Spoiler alert: If you are watching Game of Thrones (GoT), but aren’t fully caught up, you may want to read this later!
In the past 6-12 months, synthetic identity fraud has skyrocketed and has been one of the hottest topics in the financial crimes domain. At the same time, whether it’s Game of Thrones or The Walking Dead, zombies have surged in popularity to play starring roles on television over the past decade.
What do these two statements have to do with each other? Let me explain, because the time for the army of zombie synthetic identities may be nigh.

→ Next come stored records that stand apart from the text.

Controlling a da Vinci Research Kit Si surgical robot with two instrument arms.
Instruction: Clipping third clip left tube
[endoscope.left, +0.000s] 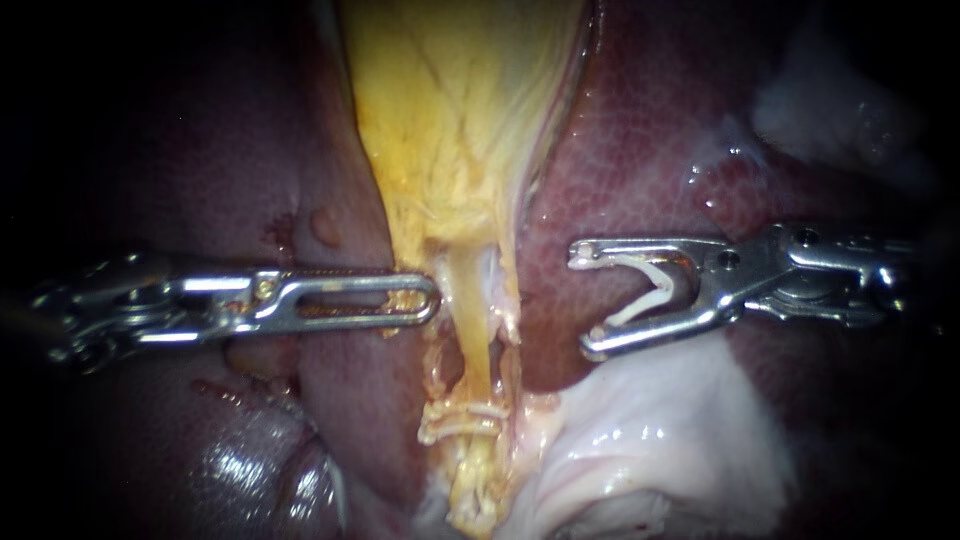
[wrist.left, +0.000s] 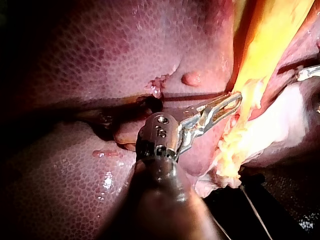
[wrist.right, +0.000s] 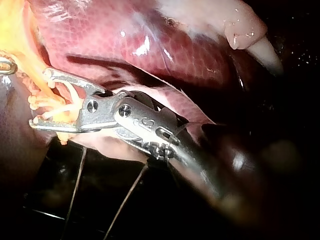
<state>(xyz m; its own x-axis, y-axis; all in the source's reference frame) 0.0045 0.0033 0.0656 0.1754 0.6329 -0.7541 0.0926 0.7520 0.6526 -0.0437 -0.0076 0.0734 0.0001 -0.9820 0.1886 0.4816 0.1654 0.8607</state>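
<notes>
Jaws both against clip (endoscope.left: 660, 288), right instrument (endoscope.left: 580, 302)

Close view along the left instrument (wrist.left: 234, 101). Its dark shaft leads to a metal wrist and two slotted jaws. The jaws are closed on the ragged fringe of a band of yellow tissue (wrist.left: 270, 45). Around them lies the liver (wrist.left: 100, 60), dark red, finely mottled and wet. A dark fold crosses the liver beside the wrist, and a small pale nodule (wrist.left: 191, 78) sits just beyond it. Past the yellow band lies whitish tissue (wrist.left: 285, 125), and the metal tip of the right instrument (wrist.left: 307, 73) shows at its far edge.
</notes>
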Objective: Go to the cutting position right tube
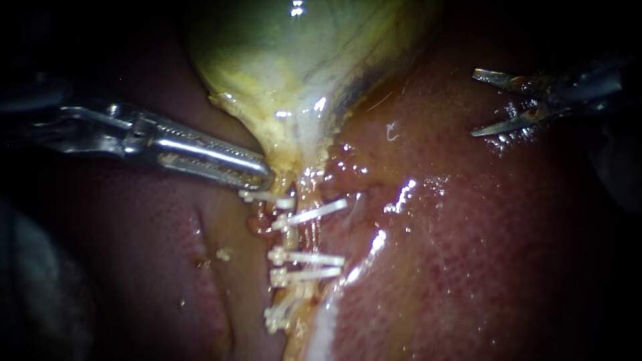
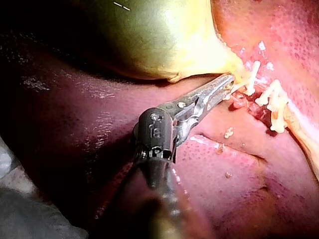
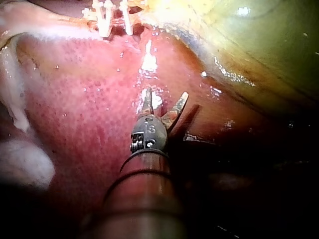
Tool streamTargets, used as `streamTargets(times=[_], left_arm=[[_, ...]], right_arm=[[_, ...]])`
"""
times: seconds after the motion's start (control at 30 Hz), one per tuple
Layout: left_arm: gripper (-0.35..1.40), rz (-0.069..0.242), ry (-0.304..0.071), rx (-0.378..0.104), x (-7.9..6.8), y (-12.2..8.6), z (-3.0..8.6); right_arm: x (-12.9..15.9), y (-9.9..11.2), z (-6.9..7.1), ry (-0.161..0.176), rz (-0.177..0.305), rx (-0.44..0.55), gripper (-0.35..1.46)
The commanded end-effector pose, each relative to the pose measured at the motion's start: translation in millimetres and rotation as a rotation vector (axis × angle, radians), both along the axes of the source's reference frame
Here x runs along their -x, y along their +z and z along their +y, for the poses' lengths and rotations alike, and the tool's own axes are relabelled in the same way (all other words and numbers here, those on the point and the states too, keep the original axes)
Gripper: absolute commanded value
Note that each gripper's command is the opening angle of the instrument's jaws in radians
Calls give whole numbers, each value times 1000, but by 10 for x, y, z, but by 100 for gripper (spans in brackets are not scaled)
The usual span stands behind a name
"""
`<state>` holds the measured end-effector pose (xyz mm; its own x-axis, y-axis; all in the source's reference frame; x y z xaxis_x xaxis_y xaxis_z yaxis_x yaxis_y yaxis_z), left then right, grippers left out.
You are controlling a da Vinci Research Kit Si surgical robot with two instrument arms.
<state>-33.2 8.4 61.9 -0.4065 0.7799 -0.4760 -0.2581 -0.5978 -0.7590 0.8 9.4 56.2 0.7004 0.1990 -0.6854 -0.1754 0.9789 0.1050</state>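
The green-yellow gallbladder narrows to a neck at mid view. My left instrument comes in from the left, its jaws shut on the edge of that neck; the left wrist view shows the tip pressed into the yellow tissue. Below the neck run pale tubes crossed by several white clips. The right tube shows bare between its upper clip and a lower pair. My right instrument hangs at the upper right, blades open, well away from the tubes; in its wrist view the blades gape above the liver.
Wet red liver fills the view on both sides of the tubes. The clips lie far ahead of the right instrument, with the gallbladder beside them. A grey cloth lies beside the left shaft.
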Motion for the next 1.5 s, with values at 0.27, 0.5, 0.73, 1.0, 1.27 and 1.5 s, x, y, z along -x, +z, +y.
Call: streamTargets(times=[0.27,0.5,0.73,1.0,1.27,1.5], left_arm=[[-35,3,-14,0,-30,-25,19],[-35,24,-55,4,-73,-60,45],[-35,24,-69,1,-75,-70,46],[-35,25,-71,1,-73,-72,44],[-35,23,-72,1,-73,-73,44],[-35,23,-72,1,-73,-73,44]], right_arm=[[0,0,0,0,0,0,143],[0,0,0,0,0,0,143],[-3,-1,-4,-10,14,-9,143],[-36,-11,-33,48,97,-165,143],[-88,-8,-77,40,174,-294,140],[-124,10,-104,22,209,-378,140]])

What Is a Zombie Synthetic Identity?
Many of us remember 2013 when the FBI announced that they had dismantled a major criminal ring committing credit card fraud. Eighteen people had fabricated more than 7,000 synthetic identities and stolen over $200 million. This story was near and dear to my heart as I personally helped identify and investigate portions of this very fraud ring for a client. I also helped identity and investigate a number of other synthetic identity rings – it was an exciting and rewarding time that solidified my career commitment to fighting fraud.
As the years passed by, fraud evolved to target lower hanging fruit (as it always does). We fought (and continue to fight) the growth of card not present (CNP) fraud that followed the rise in e-commerce. Next followed a surge in account takeover and identity theft as data breaches make personally identifying information a commodity on the Dark Web. More recently, the race has been to detect fraud in emerging faster payment schemes (real-time payments).

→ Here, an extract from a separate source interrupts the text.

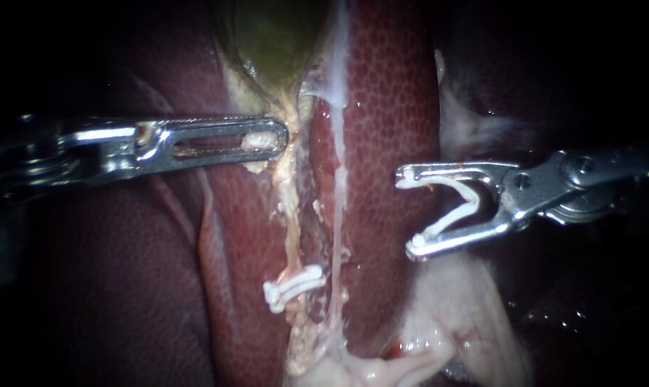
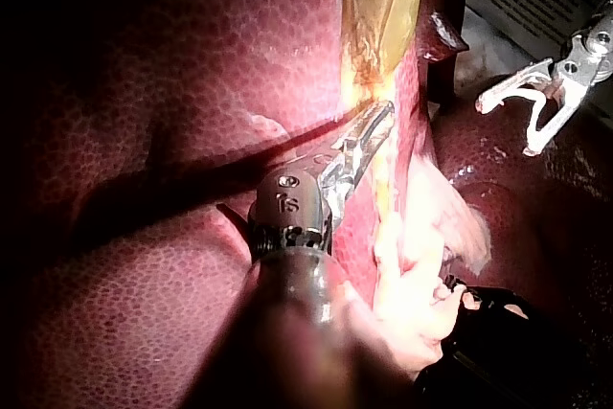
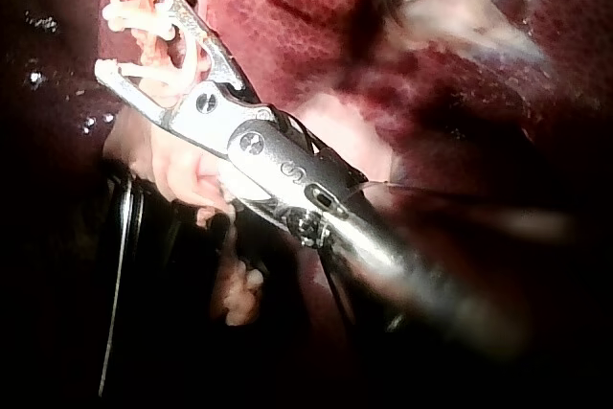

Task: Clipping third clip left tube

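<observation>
Endoscope view: my left instrument (image 1: 277, 136) has its jaws clamped on pale tissue (image 1: 256, 141) just under the gallbladder (image 1: 274, 43); the left tube (image 1: 290, 215) looks stretched down along the liver (image 1: 389, 107). My right instrument (image 1: 409, 211) carries a loaded clip (image 1: 457, 204) seated against both jaws, spread wide, well off to the tube's side. I only see one placed clip (image 1: 293, 285) on it, low down. Plan: approach square, get the tube fully inside the clip mouth above that one, leave a gap, stay off the thin right tube (image 1: 336, 229), then squeeze.
</observation>
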`<action>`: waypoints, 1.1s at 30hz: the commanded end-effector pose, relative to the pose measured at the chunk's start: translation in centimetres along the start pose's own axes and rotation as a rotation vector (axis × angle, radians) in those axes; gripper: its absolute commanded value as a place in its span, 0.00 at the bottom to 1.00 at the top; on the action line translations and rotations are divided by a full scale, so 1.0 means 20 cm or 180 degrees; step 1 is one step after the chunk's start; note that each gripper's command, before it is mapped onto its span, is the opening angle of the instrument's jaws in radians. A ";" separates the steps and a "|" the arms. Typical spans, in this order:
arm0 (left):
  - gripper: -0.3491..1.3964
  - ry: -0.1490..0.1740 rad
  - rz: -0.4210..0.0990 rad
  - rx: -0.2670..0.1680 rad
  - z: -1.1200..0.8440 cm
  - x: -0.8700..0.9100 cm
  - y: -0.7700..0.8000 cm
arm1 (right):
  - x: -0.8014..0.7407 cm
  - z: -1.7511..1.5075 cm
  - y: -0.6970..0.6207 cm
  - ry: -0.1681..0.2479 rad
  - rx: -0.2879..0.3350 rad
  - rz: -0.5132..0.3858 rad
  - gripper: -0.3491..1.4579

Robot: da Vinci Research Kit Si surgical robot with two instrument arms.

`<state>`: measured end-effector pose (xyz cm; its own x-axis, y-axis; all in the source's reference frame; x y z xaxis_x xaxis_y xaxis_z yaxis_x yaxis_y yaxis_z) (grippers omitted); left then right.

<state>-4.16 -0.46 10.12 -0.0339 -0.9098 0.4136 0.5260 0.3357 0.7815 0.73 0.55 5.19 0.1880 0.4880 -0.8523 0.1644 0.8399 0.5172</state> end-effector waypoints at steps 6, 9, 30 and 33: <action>0.10 0.0008 -0.0003 0.0013 -0.003 -0.002 0.000 | 0.000 0.000 0.000 0.0000 0.0000 -0.0001 0.52; 0.10 0.0026 -0.0014 0.0035 -0.007 -0.006 0.001 | 0.000 0.000 0.000 0.0001 0.0000 -0.0001 0.52; 0.10 -0.0158 -0.0097 -0.0004 -0.041 -0.033 -0.007 | -0.001 0.001 0.000 0.0002 -0.0004 -0.0001 0.52; 0.10 -0.0158 -0.0096 -0.0005 -0.041 -0.032 -0.007 | -0.001 0.002 0.000 0.0005 -0.0006 -0.0002 0.52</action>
<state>-3.52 -0.12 9.35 -0.0922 -0.9065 0.4120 0.5252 0.3072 0.7936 0.76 0.55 5.22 0.1863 0.4874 -0.8531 0.1632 0.8409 0.5160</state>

But now, in 2019, it’s déjà vu as more and more of my conversations with clients have centered around synthetic identities hitting up cards, auto, telco, and other vulnerable product lines. And while a lot of information regarding “how and where” synthetics are created – including my own recent interview with Detective Jessie Gossman where he shared his experiences in law enforcement fighting synthetics and detailed e-book on the topic which describes the process of creating synthetics – we should also be considering the zombie synthetic and what to do about it.
For those of you familiar with the credit bureaus, you know that derogatory information such as late payments, collections, or charge offs are legally required to be purged from your record after 7 years and cannot be used in credit risk decisioning. While this may be a good thing for consumer protection, it’s not so great for fraud prevention because it opens the flood gates for first-party fraudsters – whether with true, manipulated, or synthetic identities – to commit the same schemes they may have 7 years prior. Bad customers can come back from the dead as zombie synthetic identities.
For synthetics that were never tagged as frauds and instead strategically hid themselves in the bad debt book (analysts estimate that 20% of the bad debt book is actually fraud!) this presents a pernicious problem. In addition to the financial loss, banks will have the double whammy in OpEx of once again trying to collect on someone who does not exist. Hence the new army of White Walkers (or technically army of Wights as my colleague recently pointed out). And don’t forget the lesson learned from the FBI: If 18 people can fabricate 7,000 identities, there are some Night Kings among us.
How to Stop the Zombie Synthetic Identity Apocalypse
What can you do to stop the zombie apocalypse?
- Become Arya Stark. The challenge with this idea is I’m not sure we have the time to take her intensive multi-year immersion assassin training course.
- Layer your fraud controls. There is no all-seeing, all-knowing three-eyed raven to help us – not that Bran has been much help anyways. No one data source, shared negative list, consortium or issuer-specific model, ruleset, or investigative capability will solve the synthetic fraud issue. It will be combinations of these capabilities that maximize detection rates and minimize false positives because each are attuned to their own strengths.
- Fight identity fraud across the customer lifecycle. We all want to stop fraud at the earliest point possible (point of customer origination), but we also need to consider how we can mitigate losses downstream of applications as we continuously monitor our portfolios for evolving fraud rings, strategically detect fraud on the events level of non-monetary and monetary payment transactions, and conduct post-mortem investigations to ensure the same fraud cannot hit us again through accurate tagging and evolution of our strategies.
- Address the continuum of credit risk and fraud. Because so much fraud is hidden on the bad debt book, it is a problem that requires cross-functional collaboration. Credit risk, fraud, and yes – I’ll say it – AML compliance areas must work together, with shared technology, to fight the problem.
PS: Should I trademark the term zombie synthetic? Remember, you heard it here first!